§ Task item:
Set down each entry exactly as it stands, without altering a single character.

━━━━

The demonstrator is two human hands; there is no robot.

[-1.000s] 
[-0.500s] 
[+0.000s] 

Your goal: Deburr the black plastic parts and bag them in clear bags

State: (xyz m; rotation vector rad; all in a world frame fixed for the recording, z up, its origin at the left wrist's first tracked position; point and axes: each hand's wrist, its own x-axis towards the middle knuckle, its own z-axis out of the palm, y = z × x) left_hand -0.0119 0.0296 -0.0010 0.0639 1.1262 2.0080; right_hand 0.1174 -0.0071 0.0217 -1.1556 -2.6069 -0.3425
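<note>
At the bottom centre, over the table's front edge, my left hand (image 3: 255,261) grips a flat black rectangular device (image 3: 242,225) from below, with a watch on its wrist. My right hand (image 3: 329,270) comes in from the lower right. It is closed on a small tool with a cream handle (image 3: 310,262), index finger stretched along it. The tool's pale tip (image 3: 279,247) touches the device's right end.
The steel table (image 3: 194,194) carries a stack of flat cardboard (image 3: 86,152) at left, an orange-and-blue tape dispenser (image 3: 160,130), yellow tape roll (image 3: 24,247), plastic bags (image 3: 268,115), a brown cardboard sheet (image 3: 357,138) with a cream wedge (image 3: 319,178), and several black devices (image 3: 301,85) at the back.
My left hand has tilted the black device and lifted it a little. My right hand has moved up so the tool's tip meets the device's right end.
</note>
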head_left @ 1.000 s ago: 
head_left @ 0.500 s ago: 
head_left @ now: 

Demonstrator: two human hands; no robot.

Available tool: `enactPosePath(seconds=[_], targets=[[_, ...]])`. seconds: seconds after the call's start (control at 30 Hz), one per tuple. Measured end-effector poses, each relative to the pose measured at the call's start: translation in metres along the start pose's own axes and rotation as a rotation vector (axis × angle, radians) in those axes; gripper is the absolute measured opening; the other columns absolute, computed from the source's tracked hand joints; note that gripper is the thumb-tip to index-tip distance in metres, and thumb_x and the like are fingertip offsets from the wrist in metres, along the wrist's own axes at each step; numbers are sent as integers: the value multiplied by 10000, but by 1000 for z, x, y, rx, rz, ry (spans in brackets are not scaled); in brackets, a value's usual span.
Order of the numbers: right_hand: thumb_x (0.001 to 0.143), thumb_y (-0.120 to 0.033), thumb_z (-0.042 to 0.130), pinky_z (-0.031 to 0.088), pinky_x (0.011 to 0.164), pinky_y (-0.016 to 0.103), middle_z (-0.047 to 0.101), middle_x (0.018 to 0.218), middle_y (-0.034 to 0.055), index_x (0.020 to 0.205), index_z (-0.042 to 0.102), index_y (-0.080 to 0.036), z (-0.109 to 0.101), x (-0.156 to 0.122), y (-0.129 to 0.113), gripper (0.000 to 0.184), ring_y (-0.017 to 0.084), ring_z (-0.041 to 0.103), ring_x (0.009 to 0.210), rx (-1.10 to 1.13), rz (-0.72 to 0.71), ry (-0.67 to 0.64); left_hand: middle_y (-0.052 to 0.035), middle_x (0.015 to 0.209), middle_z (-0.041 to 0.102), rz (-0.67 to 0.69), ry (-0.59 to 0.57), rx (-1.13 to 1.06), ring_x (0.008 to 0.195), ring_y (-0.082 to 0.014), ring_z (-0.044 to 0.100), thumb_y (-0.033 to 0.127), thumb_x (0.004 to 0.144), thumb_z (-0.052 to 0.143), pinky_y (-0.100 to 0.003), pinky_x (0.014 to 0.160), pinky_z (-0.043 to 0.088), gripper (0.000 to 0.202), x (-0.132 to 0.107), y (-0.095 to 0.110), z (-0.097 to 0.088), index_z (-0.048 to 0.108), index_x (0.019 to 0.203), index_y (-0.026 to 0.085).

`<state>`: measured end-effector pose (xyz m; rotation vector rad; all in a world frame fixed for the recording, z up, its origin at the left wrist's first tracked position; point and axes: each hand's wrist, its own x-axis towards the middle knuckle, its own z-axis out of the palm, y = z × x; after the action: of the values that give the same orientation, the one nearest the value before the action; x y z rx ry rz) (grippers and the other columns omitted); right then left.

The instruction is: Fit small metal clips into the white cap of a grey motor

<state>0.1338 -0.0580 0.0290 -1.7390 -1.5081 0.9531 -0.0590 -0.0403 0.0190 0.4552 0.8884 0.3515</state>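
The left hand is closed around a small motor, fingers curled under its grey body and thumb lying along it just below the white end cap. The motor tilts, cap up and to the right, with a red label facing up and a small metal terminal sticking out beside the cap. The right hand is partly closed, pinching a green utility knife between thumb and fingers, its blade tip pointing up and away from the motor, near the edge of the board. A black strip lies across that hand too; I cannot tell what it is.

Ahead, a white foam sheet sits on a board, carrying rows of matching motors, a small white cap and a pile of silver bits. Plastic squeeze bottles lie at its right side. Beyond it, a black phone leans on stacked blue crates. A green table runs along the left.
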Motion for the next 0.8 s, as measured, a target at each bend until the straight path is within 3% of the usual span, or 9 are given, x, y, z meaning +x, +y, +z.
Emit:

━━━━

§ Solution:
The demonstrator is two human hands; there is no robot.

[-1.000s] 
[-0.500s] 
[+0.000s] 

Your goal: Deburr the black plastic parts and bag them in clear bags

State: (xyz m; rotation vector rad; all in a world frame fixed for the recording, z up, its origin at the left wrist's first tracked position; point and axes: each hand's wrist, its own x-axis towards the middle knuckle, its own z-axis out of the palm, y = z × x) left_hand -0.0119 0.0296 -0.0010 0.0639 1.1262 2.0080; right_hand 0.1174 -0.0071 0.0217 -1.1556 -2.6069 -0.3425
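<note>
At the bottom centre, over the table's front edge, my left hand (image 3: 255,261) grips a flat black rectangular device (image 3: 242,225) from below, with a watch on its wrist. My right hand (image 3: 329,270) comes in from the lower right. It is closed on a small tool with a cream handle (image 3: 310,262), index finger stretched along it. The tool's pale tip (image 3: 279,247) touches the device's right end.
The steel table (image 3: 194,194) carries a stack of flat cardboard (image 3: 86,152) at left, an orange-and-blue tape dispenser (image 3: 160,130), yellow tape roll (image 3: 24,247), plastic bags (image 3: 268,115), a brown cardboard sheet (image 3: 357,138) with a cream wedge (image 3: 319,178), and several black devices (image 3: 301,85) at the back.
My left hand has tilted the black device and lifted it a little. My right hand has moved up so the tool's tip meets the device's right end.
</note>
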head_left @ 1.000 s ago: 
head_left @ 0.500 s ago: 
head_left @ now: 

Demonstrator: two human hands; no robot.

Available tool: `enactPosePath(seconds=[_], targets=[[_, ...]])`. seconds: seconds after the call's start (control at 30 Hz), one per tuple. Measured end-effector poses, each relative to the pose measured at the call's start: translation in metres along the start pose's own axes and rotation as a rotation vector (axis × angle, radians) in those axes; gripper is the absolute measured opening; the other columns absolute, computed from the source's tracked hand joints; note that gripper is the thumb-tip to index-tip distance in metres, and thumb_x and the like are fingertip offsets from the wrist in metres, along the wrist's own axes at each step; numbers are sent as integers: the value multiplied by 10000, but by 1000 for z, x, y, rx, rz, ry (spans in brackets are not scaled); in brackets, a value's usual span.
Order of the numbers: right_hand: thumb_x (0.001 to 0.143), thumb_y (-0.120 to 0.033), thumb_z (-0.042 to 0.130), pinky_z (-0.031 to 0.088), pinky_x (0.011 to 0.164), pinky_y (-0.016 to 0.103), middle_z (-0.047 to 0.101), middle_x (0.018 to 0.218), middle_y (-0.034 to 0.055), index_x (0.020 to 0.205), index_z (-0.042 to 0.102), index_y (-0.080 to 0.036), z (-0.109 to 0.101), x (-0.156 to 0.122), y (-0.129 to 0.113), gripper (0.000 to 0.184), ring_y (-0.017 to 0.084), ring_z (-0.041 to 0.103), ring_x (0.009 to 0.210), rx (-1.10 to 1.13), rz (-0.72 to 0.71), ry (-0.67 to 0.64); left_hand: middle_y (-0.052 to 0.035), middle_x (0.015 to 0.209), middle_z (-0.041 to 0.102), rz (-0.67 to 0.69), ry (-0.59 to 0.57), rx (-1.13 to 1.06), ring_x (0.008 to 0.195), ring_y (-0.082 to 0.014), ring_z (-0.044 to 0.100), thumb_y (-0.033 to 0.127), thumb_x (0.004 to 0.144), thumb_z (-0.052 to 0.143), pinky_y (-0.100 to 0.003), pinky_x (0.014 to 0.160), pinky_z (-0.043 to 0.088), gripper (0.000 to 0.202), x (-0.132 to 0.107), y (-0.095 to 0.110), z (-0.097 to 0.088), index_z (-0.048 to 0.108), index_x (0.019 to 0.203), index_y (-0.026 to 0.085).

`<state>`: measured end-effector pose (xyz m; rotation vector rad; all in a world frame fixed for the recording, z up, its origin at the left wrist's first tracked position; point and axes: each hand's wrist, its own x-axis towards the middle knuckle, its own z-axis out of the palm, y = z × x; after the action: of the values that give the same orientation, the one nearest the value before the action; x y z rx ry rz) (grippers and the other columns omitted); right then left.

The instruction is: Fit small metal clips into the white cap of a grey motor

<state>0.1338 -0.0580 0.0290 -1.7390 -1.5081 0.9531 -0.0590 -0.0403 0.0190 0.4552 0.8884 0.3515</state>
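The left hand is closed around a small motor, fingers curled under its grey body and thumb lying along it just below the white end cap. The motor tilts, cap up and to the right, with a red label facing up and a small metal terminal sticking out beside the cap. The right hand is partly closed, pinching a green utility knife between thumb and fingers, its blade tip pointing up and away from the motor, near the edge of the board. A black strip lies across that hand too; I cannot tell what it is.

Ahead, a white foam sheet sits on a board, carrying rows of matching motors, a small white cap and a pile of silver bits. Plastic squeeze bottles lie at its right side. Beyond it, a black phone leans on stacked blue crates. A green table runs along the left.
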Motion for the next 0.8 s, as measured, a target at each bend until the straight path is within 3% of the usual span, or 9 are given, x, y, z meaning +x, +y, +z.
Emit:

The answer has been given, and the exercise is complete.